If the child was or is a minor, the father's death should have been reported to the Administrator General's office, so that it can take charge of the deceased's estate and protect the child's interest.

I must make some assumptions since you did not give me many relevant facts. I assume that your nephew is the only child for his father. I also assume that his father does not have a surviving widow. If the latter is true, then the only beneficiary to the estate would be your nephew, and as such he is entitled to ask questions and demand answers about his deceased father's estate.

If he obtains no answers and cannot identify who is dealing with the property, he could obtain the services of a lawyer, who may consider it advisable to take steps to get the woman into court to explain her occupation of the property.

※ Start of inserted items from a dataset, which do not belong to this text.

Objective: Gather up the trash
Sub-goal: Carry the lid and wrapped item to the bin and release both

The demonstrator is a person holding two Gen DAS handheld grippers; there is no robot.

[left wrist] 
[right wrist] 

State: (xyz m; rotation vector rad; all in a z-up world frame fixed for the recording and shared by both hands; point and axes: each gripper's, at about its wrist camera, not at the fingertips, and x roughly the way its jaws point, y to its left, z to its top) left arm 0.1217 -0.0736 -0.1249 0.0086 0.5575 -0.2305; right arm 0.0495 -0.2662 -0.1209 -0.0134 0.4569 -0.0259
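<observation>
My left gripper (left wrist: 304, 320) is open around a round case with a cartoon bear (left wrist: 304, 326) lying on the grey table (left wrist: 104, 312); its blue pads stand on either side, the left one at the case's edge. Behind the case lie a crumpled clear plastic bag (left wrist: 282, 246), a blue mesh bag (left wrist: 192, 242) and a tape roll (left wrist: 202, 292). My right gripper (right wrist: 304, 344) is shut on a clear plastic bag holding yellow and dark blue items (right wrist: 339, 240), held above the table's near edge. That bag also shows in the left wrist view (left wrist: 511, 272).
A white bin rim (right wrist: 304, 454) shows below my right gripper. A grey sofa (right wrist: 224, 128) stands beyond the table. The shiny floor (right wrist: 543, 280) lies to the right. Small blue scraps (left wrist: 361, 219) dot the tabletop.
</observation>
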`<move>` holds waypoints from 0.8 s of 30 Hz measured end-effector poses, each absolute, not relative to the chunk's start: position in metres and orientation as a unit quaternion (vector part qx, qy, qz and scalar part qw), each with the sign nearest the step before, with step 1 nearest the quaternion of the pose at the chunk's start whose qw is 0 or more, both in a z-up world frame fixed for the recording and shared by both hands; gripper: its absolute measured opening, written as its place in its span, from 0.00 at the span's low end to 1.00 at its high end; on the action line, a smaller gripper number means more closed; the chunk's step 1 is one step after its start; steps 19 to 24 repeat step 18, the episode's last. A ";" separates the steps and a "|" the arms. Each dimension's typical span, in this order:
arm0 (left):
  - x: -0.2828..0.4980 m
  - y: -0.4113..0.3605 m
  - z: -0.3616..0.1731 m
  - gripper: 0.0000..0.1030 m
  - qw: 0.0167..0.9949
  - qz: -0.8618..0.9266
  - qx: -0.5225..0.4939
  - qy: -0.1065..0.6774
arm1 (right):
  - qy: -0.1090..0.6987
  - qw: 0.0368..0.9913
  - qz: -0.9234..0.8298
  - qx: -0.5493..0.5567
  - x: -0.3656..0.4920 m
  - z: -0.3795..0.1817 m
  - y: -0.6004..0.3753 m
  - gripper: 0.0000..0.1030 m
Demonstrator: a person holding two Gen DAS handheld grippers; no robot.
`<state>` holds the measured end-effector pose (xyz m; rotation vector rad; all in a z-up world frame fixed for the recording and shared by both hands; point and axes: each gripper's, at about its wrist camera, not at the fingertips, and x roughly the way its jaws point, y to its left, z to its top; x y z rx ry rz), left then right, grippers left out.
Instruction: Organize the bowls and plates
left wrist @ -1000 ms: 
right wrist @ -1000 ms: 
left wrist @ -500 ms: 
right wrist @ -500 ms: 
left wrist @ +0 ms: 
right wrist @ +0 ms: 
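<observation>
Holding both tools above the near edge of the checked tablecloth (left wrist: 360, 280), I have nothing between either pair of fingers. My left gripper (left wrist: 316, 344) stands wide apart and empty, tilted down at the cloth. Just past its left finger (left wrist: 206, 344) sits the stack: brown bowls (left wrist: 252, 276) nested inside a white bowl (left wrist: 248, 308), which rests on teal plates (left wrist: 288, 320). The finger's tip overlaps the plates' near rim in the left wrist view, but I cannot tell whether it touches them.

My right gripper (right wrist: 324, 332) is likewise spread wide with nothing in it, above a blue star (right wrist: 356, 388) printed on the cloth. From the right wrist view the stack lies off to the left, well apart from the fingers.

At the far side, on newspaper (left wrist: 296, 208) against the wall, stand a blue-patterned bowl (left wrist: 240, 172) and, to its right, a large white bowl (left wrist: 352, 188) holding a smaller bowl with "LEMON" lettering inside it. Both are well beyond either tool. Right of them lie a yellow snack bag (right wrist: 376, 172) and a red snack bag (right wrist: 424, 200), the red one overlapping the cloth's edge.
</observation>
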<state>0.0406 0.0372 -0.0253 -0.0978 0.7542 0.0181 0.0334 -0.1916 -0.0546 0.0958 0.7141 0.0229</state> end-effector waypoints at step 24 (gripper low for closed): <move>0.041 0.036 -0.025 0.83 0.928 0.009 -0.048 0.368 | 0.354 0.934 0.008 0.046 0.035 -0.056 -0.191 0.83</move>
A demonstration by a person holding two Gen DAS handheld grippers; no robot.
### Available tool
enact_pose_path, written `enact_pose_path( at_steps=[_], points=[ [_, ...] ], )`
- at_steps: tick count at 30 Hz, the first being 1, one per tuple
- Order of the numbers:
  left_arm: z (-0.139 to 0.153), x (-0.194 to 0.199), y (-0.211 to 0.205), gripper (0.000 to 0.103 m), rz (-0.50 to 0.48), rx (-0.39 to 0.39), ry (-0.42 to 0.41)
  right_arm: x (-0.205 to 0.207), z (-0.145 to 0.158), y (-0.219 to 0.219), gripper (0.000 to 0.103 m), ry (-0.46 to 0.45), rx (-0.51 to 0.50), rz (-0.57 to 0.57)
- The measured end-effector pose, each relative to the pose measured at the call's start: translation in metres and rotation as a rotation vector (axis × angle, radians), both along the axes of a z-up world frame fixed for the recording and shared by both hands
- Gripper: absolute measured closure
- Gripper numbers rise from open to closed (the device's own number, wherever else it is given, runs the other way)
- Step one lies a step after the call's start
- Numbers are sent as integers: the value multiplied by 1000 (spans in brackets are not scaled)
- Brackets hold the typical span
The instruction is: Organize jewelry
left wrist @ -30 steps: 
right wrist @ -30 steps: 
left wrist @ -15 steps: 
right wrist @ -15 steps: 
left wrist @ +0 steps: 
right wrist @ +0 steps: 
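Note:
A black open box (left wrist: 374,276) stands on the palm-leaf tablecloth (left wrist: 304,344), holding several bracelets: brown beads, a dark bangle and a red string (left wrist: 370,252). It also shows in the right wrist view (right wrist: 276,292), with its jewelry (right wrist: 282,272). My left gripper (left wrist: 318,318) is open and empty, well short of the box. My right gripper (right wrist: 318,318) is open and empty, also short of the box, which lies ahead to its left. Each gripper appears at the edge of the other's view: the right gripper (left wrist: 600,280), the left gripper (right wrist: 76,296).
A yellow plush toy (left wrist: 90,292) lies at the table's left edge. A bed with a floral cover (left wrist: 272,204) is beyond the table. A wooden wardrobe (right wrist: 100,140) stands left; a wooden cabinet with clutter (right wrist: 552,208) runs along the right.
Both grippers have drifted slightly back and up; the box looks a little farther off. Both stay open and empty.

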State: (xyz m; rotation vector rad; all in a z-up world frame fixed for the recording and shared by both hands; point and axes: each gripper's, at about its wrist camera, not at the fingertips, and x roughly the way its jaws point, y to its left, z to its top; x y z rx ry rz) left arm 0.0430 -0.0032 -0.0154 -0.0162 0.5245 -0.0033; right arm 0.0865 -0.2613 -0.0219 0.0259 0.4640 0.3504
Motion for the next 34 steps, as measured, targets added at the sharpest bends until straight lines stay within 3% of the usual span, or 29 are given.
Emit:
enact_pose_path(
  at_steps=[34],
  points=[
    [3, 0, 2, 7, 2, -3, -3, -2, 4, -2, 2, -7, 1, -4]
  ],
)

Also, please bear in mind that even if she produces documents and they are not from someone who has the legal authority to probate his father's will, then this could be a scheme, and could well be a scam to disinherit him. Everything must be checked, including his father's purported signature, if a will is what they produce and say they acted on.

If he is a minor child, you should take him to the Administrator General's Department and help him report his father's death and what has been happening to and about the house. That office has the legal jurisdiction to act for all estates of deceased persons who died leaving minor children.

Even if he is an adult, he can go to the same office and ask them to deal with his father's estate on his behalf.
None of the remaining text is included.